Esta foi a segunda menor taxa para um mês de fevereiro desde a implantação do Plano Real, em 1994, ficando atrás apenas da variação de 0,34%, em fevereiro de 2000. O acumulado dos últimos doze meses foi de 2,86%, ficando abaixo dos 3,02% registrados nos 12 meses imediatamente anteriores. No ano, o índice acumula 0,77%, menor taxa nesse período desde a implantação do Plano Real.

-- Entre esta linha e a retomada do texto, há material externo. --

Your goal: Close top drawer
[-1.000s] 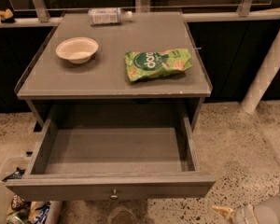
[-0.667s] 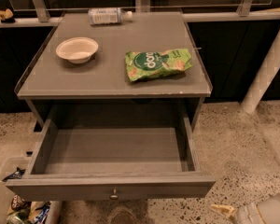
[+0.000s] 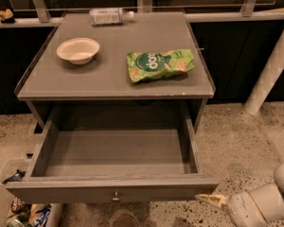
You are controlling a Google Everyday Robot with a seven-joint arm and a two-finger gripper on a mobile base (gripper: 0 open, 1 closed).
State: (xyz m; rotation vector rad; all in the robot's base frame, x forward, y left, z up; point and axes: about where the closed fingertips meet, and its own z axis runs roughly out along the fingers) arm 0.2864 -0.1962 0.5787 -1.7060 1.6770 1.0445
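Wide grey wooden top drawer (image 3: pixel 75 191) stands open, small round metal knob (image 3: pixel 115 196) centred. Pale robot gripper (image 3: pixel 211 200) low right, just beside the panel's right end; whether open or closed, cannot tell.

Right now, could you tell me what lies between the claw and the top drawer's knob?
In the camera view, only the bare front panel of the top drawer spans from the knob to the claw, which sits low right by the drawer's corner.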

O grupo Educação registrou a maior alta (4,01%) dentre os grupos de produtos e serviços pesquisados, seguido dos Transportes (1,11%), enquanto Habitação (-0,51%) e Vestuário (-0,73%) tiveram queda.
No grupo Educação, a alta de 4,01% reflete os reajustes habitualmente praticados no início do ano letivo, em especial, os aumentos nas mensalidades dos cursos regulares, cujos valores subiram 5,24%.

Transportes

Além do grupo Educação (4,01%), o IPCA-15 foi pressionado pelo grupo dos Transportes (1,11%) por influência, principalmente, dos combustíveis (2,03%). A gasolina subiu, em média, 1,78%, variando entre -0,33% em Brasília e 7,82% em Salvador. O litro do etanol ficou 3,11% mais caro, oscilando entre 0,35% em Fortaleza e 7,65% em Salvador.

Além dos combustíveis (2,03%), as despesas com Transportes foram pressionadas pelo item ônibus urbano (2,01% e 0,05 p.p.).

Vale ainda destacar a variação de 1,14% nos ônibus intermunicipais, conforme reajustes apresentados na tabela abaixo; o táxi, cuja alta de 1,65% ocorreu em razão do reajuste nas tarifas no Rio de Janeiro (5,49%), em vigor desde 24 de janeiro; e a queda de 3,47% nas passagens aéreas.

Alimentação

O grupo Alimentação e Bebidas mostrou desaceleração em fevereiro (0,13% e 0,03 p.p.). Em janeiro a taxa havia sido de 0,76%. Os alimentos consumidos em casa variaram, também, 0,13%. Os preços de alguns produtos subiram bastante como o tomate (29,07%), a cenoura (17,96%) e a cebola (10,37%).

Na alimentação fora (0,15%), as áreas variaram de -0,31% na região metropolitana de Recife até a alta de 1,63% na de Salvador.

Habitação

Assim como em janeiro, o principal impacto negativo no índice (-0,11 p.p.) veio do grupo Habitação (-0,51%) por conta do item energia elétrica (-2,99%). Em 10 das 11 áreas pesquisadas houve quedas, variando dos -5,84% de Goiânia até o -1,90% de Salvador.

Ainda no grupo Habitação, a taxa de água e esgoto (0,21%) refletiu os reajustes de 5,70% em Fortaleza (4,65%) a partir de 22 de janeiro e de 5,96% em Belém (2,88%), em vigor desde 1º fevereiro.

O aumento do gás encanado (1,23%) é consequência dos reajustes de 2,77%, desde 1º de janeiro, e de 1,74% a partir de 1º de fevereiro, nas tarifas no Rio de Janeiro (2,36%). O gás de botijão apresentou queda de 0,22%, variando entre -8,00% em Salvador e 9,52% em Curitiba. Em 19 de janeiro, a Petrobrás anunciou a redução de 5,00%, nas refinarias, no preço do gás de cozinha vendido em botijões de 13kg.

Regiões

Quanto aos índices regionais, o mais elevado foi na região metropolitana de Salvador (0,78%) onde se destaca a gasolina (7,82%). O menor índice foi o de Brasília (-0,09%) sob influência da queda de 10,06% nas passagens aéreas.